### YOUR TASK:
Only those lines from the one with "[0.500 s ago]" through the last line of the material belong in the answer, each repeated exactly.

━━ DATASET CONTENT ━━

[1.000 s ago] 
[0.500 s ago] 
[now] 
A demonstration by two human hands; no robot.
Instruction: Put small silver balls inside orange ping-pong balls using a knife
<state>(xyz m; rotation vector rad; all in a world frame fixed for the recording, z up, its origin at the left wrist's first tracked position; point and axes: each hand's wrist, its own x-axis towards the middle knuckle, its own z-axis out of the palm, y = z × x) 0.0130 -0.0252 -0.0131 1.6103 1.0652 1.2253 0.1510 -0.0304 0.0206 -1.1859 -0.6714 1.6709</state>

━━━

### RESULT FOR THIS TASK:
[0.500 s ago] 
[now] 
A demonstration by two human hands; no robot.
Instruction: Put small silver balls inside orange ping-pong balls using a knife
<state>(xyz m; rotation vector rad; all in a world frame fixed for the recording, z up, its origin at the left wrist's first tracked position; point and axes: each hand's wrist, its own x-axis towards the middle knuckle, its own z-axis out of the palm, y = z × x) 0.0130 -0.0252 -0.0131 1.6103 1.0652 1.2253 0.1510 -0.0304 0.0206 -1.1859 -0.6714 1.6709</state>

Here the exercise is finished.